Task instructions:
Beneath this instruction is a block of data; output from it exactly the lines that run from the one containing "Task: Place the" through the one containing "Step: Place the", inclusive.

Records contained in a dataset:
= Beginning of Section =

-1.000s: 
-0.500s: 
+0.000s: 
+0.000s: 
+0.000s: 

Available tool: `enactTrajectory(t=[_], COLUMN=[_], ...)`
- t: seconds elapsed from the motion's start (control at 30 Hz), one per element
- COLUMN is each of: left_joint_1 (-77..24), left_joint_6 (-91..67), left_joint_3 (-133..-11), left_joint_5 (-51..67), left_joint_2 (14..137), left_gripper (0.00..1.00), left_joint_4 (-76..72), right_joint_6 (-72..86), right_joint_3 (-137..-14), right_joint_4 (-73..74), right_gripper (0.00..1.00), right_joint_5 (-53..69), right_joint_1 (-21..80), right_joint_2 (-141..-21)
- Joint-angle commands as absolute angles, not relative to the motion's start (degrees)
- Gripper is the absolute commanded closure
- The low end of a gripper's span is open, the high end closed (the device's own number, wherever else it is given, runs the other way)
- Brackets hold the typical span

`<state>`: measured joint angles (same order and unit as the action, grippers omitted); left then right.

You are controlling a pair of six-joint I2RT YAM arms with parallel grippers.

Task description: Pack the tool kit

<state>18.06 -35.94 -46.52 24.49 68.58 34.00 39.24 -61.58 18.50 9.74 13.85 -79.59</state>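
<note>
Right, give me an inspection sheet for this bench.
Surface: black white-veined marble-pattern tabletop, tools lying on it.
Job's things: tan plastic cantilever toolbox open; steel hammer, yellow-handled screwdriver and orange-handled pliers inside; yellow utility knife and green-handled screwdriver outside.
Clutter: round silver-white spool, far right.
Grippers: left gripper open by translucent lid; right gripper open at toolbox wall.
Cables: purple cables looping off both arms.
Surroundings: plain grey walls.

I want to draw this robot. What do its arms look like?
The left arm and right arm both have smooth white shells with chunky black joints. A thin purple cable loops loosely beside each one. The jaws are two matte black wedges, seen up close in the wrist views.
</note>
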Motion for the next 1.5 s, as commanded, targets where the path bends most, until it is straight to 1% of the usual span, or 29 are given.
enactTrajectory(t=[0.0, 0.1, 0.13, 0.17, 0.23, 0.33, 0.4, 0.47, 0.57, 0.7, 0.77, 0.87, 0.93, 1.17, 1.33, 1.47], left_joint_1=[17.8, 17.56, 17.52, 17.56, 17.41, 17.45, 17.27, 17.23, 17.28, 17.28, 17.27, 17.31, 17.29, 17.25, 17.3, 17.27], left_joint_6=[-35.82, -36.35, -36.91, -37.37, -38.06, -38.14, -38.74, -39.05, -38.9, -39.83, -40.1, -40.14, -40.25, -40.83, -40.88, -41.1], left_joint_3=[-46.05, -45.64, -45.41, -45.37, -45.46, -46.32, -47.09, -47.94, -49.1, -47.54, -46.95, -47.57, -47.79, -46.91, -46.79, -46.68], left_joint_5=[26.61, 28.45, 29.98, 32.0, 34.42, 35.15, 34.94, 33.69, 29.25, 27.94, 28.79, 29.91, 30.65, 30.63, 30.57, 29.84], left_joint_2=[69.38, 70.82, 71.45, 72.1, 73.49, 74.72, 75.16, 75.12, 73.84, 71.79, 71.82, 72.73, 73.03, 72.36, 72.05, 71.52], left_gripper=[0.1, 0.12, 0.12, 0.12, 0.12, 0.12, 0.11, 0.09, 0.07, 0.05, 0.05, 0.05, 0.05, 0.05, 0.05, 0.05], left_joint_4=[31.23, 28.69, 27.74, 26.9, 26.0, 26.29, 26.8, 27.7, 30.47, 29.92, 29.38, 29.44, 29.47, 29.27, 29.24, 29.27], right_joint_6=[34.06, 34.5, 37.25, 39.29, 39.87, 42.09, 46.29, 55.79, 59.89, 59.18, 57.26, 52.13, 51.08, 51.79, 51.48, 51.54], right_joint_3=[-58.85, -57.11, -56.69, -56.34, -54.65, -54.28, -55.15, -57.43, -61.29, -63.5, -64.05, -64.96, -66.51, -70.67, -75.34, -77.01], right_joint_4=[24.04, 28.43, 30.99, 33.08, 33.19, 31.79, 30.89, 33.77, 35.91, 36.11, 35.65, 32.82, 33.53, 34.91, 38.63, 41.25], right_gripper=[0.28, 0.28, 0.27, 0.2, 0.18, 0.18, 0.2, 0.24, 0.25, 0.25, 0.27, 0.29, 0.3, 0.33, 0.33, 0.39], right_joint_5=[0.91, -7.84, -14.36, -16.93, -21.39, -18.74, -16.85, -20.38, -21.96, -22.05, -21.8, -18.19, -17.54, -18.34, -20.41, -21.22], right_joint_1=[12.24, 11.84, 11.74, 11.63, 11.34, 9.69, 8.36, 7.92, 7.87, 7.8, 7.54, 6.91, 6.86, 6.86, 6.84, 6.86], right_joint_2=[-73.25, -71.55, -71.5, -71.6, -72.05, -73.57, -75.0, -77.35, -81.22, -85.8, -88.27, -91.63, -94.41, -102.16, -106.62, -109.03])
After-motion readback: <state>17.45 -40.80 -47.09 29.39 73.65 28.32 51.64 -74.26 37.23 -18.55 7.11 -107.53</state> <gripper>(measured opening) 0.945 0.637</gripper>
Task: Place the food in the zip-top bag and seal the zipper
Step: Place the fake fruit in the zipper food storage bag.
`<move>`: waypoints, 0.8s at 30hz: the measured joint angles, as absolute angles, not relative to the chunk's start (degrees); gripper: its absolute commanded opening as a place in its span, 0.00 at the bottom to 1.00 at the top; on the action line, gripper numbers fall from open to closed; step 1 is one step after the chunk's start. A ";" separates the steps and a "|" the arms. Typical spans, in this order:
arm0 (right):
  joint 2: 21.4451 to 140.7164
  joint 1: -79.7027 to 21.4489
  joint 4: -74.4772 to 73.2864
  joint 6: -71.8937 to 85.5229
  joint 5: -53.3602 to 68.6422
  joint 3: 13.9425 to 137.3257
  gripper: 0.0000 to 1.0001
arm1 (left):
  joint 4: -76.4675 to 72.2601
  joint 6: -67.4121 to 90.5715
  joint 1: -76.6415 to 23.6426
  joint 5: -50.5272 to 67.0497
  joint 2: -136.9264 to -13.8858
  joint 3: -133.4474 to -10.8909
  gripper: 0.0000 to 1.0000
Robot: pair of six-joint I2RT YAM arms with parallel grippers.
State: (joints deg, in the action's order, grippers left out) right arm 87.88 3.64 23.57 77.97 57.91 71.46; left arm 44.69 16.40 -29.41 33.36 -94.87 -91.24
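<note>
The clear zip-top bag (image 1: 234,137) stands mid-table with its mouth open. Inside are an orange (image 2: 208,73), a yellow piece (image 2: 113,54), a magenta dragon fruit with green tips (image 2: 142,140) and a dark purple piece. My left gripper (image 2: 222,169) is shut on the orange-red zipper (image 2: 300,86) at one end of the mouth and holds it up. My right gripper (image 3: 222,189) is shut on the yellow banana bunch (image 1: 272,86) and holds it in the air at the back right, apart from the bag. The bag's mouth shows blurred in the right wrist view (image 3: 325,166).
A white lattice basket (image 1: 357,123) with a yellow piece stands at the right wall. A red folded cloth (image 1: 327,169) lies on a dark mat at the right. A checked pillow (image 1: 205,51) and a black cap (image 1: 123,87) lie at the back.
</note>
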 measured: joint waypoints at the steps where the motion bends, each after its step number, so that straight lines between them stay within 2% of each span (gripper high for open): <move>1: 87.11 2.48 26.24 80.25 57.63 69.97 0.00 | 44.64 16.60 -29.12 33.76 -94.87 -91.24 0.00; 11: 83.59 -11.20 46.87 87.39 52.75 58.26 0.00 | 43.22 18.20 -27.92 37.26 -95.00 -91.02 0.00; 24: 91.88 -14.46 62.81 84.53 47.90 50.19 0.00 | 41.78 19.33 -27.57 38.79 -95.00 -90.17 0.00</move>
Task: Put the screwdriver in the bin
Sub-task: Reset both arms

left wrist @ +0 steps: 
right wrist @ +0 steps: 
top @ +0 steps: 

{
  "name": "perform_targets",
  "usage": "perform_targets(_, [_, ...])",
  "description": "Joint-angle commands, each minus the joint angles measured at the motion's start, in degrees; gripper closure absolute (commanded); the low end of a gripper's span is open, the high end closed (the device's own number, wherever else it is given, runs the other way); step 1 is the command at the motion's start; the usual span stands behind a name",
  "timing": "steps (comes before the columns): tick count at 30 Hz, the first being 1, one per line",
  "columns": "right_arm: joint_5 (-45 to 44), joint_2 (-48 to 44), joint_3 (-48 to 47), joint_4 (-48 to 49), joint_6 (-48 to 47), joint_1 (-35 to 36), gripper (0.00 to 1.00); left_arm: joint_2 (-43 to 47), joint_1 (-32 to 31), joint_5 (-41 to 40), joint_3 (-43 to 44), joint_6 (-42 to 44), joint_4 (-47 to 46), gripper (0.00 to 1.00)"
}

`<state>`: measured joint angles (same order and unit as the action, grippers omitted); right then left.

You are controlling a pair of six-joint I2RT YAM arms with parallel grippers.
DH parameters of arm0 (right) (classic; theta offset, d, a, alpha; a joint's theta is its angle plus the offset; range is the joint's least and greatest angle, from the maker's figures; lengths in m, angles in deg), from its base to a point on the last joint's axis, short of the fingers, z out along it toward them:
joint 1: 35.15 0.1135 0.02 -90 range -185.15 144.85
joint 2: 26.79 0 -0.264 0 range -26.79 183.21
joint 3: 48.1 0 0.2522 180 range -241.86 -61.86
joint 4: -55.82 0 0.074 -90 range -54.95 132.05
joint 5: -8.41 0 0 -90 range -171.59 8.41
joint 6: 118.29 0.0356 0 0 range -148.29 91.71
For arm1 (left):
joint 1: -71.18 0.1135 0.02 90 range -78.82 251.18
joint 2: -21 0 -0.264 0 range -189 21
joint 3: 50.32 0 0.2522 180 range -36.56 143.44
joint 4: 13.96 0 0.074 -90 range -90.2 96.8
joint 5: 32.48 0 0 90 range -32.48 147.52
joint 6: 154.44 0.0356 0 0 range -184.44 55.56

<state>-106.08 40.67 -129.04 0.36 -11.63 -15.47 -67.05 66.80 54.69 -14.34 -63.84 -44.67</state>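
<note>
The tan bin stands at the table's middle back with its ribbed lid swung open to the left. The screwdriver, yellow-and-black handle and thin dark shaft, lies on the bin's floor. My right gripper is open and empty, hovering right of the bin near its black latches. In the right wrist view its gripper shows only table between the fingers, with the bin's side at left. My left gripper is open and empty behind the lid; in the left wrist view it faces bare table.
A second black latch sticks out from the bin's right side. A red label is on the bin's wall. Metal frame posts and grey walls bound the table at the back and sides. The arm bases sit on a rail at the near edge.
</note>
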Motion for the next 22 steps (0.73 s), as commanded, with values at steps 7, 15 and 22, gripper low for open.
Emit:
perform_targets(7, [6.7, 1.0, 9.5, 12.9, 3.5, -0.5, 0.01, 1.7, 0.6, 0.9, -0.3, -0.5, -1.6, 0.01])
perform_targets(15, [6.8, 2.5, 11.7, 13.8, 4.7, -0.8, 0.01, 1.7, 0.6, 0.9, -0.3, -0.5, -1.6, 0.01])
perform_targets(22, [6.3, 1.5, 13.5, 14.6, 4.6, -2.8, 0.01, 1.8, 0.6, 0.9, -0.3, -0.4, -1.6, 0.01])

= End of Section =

Response area:
Task: Place the food in the zip-top bag and seal the zipper
Step: Place the fake fruit in the zipper food storage bag.

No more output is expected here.